Sunday, November 7, 2010

Mutual Funds Agent Commission will Suffer - SEBI

Mutual Funds Agent Commission will Suffer – SEBI

SEBI says that,

Concerned over large-scale outflow from mutual fund schemes , market regulator SEBI wants fund houses to invest part of their profit on cementing ties with investors and curtail commissions and freebies to agents.
Market watchdog SEBI, which also oversees mutual funds, is of the view that fund houses can improve their commission bargaining power by working on consolidation in the distribution network and bringing down the number of agents and distributors.

This is really a good move by SEBI. Once upon a time in India, the mutual funds were highly mis-selling products. This is because the entry load of 2.5% in any mutual fund was going to the Agents and distributors as a commissions.

In fact, many mutual fund agents and distributors had made fortunes out of it. However, now SEBI completely wants to finish this agents and distributors business.

And as a first move, just few years back, SEBI totally abolished entry load of 2.5%. So now you can invest in any Indian mutual fund with 0% Entry load.
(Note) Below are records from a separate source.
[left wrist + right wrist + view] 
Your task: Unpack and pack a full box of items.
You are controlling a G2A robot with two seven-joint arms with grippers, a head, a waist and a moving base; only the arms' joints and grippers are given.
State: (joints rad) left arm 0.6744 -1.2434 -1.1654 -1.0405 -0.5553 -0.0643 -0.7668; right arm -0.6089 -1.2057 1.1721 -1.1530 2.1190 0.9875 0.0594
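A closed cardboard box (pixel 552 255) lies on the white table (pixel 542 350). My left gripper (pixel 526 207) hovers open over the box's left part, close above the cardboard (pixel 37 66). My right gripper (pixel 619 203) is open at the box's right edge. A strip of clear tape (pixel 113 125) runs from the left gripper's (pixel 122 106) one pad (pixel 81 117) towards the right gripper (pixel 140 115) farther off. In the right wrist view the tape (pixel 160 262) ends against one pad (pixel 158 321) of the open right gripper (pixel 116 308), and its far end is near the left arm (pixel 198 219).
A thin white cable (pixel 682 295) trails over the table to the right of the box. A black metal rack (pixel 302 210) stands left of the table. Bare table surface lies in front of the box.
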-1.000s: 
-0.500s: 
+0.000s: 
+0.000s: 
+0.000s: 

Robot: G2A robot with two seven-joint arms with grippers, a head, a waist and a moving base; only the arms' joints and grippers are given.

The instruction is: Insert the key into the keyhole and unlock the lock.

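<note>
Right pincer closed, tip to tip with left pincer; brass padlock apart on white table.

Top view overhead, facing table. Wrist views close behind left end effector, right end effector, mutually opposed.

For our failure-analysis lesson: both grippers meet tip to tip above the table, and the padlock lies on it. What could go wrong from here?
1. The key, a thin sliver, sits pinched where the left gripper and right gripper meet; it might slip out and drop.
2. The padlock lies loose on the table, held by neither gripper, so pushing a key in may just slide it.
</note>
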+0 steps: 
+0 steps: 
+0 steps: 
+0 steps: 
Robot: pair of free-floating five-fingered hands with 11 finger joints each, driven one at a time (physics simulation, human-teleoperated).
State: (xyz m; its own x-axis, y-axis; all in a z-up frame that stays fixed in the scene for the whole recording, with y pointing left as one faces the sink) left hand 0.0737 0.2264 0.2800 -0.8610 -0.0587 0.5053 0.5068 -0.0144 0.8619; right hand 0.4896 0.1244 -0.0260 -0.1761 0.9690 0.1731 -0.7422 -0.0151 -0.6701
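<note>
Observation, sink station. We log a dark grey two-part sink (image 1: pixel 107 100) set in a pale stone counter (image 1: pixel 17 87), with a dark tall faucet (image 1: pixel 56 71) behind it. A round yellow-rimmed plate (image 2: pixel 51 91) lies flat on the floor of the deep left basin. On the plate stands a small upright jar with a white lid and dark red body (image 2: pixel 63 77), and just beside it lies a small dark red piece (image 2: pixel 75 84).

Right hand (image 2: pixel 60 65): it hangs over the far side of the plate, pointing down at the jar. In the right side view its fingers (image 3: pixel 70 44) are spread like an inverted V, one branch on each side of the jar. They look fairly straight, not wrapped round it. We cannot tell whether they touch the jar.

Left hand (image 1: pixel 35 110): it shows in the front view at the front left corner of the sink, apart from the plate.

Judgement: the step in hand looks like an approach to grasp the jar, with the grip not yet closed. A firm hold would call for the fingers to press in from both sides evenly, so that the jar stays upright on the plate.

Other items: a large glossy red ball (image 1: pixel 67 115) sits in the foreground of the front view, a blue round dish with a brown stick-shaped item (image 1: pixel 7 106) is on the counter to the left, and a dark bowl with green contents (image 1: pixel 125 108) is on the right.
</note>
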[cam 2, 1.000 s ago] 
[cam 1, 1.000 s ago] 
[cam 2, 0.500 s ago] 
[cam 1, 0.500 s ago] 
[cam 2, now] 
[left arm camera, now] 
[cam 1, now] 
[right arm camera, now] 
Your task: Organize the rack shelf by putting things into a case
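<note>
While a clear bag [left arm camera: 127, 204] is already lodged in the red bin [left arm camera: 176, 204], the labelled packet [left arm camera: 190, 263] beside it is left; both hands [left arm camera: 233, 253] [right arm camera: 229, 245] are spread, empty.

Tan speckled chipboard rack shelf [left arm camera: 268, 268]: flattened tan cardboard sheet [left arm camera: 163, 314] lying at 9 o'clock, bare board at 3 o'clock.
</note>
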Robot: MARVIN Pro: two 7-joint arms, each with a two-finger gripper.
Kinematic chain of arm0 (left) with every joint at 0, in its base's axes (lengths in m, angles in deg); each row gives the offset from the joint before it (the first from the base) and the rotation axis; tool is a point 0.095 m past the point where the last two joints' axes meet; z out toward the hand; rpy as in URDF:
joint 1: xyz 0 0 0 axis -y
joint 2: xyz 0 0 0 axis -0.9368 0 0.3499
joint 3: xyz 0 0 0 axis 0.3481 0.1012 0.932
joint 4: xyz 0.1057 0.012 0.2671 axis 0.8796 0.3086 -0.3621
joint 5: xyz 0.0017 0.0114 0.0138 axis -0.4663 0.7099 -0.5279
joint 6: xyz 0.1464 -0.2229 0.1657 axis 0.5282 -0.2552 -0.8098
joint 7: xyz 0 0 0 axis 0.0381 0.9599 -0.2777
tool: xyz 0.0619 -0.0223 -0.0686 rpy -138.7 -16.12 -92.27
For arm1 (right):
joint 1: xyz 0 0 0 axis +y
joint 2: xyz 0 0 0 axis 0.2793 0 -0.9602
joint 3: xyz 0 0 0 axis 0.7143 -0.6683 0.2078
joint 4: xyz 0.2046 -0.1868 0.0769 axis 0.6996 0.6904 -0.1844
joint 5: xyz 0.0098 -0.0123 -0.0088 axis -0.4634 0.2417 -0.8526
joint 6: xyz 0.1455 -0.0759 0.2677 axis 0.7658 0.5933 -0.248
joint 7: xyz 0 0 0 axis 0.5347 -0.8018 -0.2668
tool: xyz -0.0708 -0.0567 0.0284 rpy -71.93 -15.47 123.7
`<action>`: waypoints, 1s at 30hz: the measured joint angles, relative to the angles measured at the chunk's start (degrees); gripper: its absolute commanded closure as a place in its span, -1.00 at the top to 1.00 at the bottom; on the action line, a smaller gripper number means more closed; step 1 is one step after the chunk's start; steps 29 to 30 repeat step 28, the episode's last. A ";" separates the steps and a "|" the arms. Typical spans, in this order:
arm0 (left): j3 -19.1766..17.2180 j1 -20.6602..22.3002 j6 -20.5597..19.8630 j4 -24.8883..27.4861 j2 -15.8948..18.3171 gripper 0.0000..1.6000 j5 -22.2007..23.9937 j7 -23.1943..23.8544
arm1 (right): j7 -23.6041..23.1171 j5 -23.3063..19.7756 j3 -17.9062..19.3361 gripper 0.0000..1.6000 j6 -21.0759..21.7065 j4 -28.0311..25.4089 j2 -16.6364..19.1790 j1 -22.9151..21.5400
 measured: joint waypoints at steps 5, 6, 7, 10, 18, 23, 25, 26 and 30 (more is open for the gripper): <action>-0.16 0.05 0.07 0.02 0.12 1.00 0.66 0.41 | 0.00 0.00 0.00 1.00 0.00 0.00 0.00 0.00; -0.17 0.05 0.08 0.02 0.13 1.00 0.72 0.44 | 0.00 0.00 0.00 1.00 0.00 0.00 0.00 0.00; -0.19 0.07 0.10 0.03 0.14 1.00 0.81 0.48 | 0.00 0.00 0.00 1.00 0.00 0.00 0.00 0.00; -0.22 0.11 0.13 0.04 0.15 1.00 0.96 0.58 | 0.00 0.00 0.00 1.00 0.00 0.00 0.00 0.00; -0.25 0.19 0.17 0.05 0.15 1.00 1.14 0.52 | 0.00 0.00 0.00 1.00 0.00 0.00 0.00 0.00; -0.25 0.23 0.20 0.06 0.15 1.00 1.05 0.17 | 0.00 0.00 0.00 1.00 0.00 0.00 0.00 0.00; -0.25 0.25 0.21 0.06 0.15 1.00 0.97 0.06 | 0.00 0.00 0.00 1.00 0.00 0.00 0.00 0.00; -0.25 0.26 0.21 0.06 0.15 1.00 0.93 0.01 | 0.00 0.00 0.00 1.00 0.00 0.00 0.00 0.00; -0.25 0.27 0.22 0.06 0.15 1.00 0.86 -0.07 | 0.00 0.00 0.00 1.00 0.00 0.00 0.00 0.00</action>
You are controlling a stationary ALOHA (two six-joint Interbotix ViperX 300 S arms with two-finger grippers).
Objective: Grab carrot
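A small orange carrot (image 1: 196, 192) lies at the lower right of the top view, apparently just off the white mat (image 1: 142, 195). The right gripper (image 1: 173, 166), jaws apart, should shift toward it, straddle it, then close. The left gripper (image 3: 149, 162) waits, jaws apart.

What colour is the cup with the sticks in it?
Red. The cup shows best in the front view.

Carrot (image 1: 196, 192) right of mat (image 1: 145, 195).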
And now, SEBI wants that investors become financially aware and choose their own mutual funds by themselves. And that’s why this time SEBI wants to kill the entire agents and distributor network among all over India.

This is really a good move by SEBI. In my opinion, its time to get financially educated. Everybody should learn how to select mutual funds by him/herself.

Because its the basic financial education.